Center for Demographic and Population Genetics, University of Texas Health Science Center at Houston, Houston, Texas 77025.
Genetics. 1978 Oct;90(2):349-82. doi: 10.1093/genetics/90.2.349.
Formulae are developed for the distribution of allele frequencies (the frequency spectrum), the mean number of alleles in a sample, and the mean and variance of heterozygosity under mutation pressure and under either genic or recessive selection. Numerical computations are carried out by using these formulae and Watterson's (1977) formula for the distribution of allele frequencies under overdominant selection. The following properties are observed: (1) The effect of selection on the distribution of allele frequencies is slight when 4Ns </= 4, but becomes strong when 4Ns becomes larger than 10, where N denotes the effective size and s the selective difference between alleles. Genic selection and recessive selection tend to force the distribution to be U-shaped, whereas overdominant selection has the opposite tendency. (2) The mean total number of alleles in a sample is much more strongly affected by selection than the mean number of rare alleles in a sample. (3) Even slight heterozygote advantage, as small as 10(-5), increases considerably the mean heterozygosity of a population, as compared to the case of neutral mutations. On the other hand, even slight genic or recessive selection causes a great reduction in heterozygosity when population size is large. (4) As a test statistic, the variance of heterozygosity can be used to detect the presence of selection, though it is not efficient when the selection intensity is very weak, say when 4Ns is around 4 or less. A model, which is somewhat similar to Ohta's (1976) model of slightly deleterious mutations, has been proposed to explain the following general patterns of genic variation: (i) There seems to be an upper limit for the observed average heterozygosities. (ii) The distribution of allele frequencies is U-shaped for every species surveyed. (iii) Most of the species surveyed tend to have an excess of rare alleles as compared with that expected under the neutral mutation hypothesis.

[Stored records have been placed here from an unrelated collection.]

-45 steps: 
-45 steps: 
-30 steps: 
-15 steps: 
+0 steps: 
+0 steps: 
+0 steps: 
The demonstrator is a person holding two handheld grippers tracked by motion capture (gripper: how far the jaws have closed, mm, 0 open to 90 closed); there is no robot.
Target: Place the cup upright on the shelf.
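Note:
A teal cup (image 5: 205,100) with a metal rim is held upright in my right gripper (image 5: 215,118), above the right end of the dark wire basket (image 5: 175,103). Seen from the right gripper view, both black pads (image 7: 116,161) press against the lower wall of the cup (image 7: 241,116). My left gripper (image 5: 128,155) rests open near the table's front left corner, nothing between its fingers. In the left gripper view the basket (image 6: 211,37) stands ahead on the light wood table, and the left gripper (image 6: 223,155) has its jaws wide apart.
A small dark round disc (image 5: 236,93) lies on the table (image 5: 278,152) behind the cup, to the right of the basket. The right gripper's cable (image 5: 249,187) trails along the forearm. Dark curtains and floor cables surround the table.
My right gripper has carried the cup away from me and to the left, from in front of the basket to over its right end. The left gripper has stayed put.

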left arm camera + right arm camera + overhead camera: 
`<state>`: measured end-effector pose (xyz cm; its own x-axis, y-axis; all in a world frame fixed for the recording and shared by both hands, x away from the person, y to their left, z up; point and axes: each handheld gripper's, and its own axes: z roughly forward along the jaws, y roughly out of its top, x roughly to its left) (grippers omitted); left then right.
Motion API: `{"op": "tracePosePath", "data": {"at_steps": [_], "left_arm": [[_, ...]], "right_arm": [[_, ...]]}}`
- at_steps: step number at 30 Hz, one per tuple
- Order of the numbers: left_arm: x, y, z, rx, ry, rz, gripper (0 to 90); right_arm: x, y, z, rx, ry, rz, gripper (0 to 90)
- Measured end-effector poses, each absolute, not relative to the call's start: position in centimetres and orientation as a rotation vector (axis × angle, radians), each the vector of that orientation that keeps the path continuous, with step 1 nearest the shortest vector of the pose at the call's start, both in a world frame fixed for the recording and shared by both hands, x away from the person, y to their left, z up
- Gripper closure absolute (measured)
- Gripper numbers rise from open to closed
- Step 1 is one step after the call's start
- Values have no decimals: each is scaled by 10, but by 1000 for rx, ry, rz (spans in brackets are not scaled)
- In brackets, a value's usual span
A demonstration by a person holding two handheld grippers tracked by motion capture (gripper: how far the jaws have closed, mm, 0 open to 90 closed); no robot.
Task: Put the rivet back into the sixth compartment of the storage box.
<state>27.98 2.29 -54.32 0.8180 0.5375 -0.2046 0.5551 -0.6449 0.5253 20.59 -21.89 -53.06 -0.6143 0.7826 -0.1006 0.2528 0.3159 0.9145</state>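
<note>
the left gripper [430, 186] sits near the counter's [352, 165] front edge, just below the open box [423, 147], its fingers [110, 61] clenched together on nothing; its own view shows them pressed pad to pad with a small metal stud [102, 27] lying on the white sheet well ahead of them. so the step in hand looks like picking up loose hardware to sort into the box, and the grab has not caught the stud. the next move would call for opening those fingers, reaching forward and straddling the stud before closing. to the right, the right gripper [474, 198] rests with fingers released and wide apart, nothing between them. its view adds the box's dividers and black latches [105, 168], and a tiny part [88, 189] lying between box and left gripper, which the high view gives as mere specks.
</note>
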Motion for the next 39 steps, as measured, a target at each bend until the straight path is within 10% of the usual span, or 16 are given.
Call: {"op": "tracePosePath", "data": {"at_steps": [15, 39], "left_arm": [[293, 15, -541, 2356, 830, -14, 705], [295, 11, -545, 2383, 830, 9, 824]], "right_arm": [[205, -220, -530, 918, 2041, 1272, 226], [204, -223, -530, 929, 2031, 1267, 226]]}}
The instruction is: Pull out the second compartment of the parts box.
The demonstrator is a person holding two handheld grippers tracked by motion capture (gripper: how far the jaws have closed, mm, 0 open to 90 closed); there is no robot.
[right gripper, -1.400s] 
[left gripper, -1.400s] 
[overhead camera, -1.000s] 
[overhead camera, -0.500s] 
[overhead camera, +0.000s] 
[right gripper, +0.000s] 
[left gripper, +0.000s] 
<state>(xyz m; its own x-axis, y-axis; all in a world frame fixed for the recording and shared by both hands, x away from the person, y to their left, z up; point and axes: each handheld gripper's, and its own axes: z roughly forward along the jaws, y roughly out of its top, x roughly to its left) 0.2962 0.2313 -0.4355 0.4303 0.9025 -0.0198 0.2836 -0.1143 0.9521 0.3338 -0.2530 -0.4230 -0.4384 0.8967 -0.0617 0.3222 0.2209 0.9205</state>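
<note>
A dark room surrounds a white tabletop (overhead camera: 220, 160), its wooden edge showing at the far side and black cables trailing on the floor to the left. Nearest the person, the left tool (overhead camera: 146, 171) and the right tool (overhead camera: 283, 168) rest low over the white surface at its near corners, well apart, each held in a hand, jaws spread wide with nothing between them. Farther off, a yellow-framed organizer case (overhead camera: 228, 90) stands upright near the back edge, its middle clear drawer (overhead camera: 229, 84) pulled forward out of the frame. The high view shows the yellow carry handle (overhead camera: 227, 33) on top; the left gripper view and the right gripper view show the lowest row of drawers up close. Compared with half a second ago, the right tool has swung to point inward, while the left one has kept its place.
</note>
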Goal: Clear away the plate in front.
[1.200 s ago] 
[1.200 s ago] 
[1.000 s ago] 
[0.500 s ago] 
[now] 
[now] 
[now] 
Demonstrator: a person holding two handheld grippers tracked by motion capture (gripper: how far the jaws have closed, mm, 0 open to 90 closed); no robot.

公式被开发出来以用于分配等位基因频率(频率谱)、样本中平均等位基因数量以及突变压力下和显性或隐性选择下杂合度的均值和方差。通过使用这些公式和 Watterson(1977)在超显性选择下等位基因频率分布的公式进行数值计算。观察到以下性质:(1)当 4Ns <= 4 时,选择对等位基因频率分布的影响很小,但当 4Ns 大于 10 时,影响变得很强,其中 N 表示有效大小,s 是等位基因之间的选择差异。显性选择和隐性选择倾向于迫使分布呈 U 形,而超显性选择则有相反的趋势。(2)与样本中稀有等位基因的平均数量相比,选择对样本中总等位基因数量的影响要大得多。(3)即使是轻微的杂合优势,如 10^(-5),也会使种群的平均杂合度大大增加,与中性突变相比。另一方面,即使是轻微的显性或隐性选择,当种群规模较大时,也会导致杂合度大幅降低。(4)作为一个检验统计量,杂合度的方差可以用于检测选择的存在,尽管当选择强度非常弱时,例如当 4Ns 约为 4 或更小,它的效率不高。已经提出了一个与 Ohta(1976)的轻微有害突变模型有些相似的模型,以解释以下基因变异的一般模式:(i)观察到的平均杂合度似乎存在上限。(ii)每个调查物种的等位基因频率分布呈 U 形。(iii)与中性突变假设下预期的相比,大多数调查物种倾向于具有过多的稀有等位基因。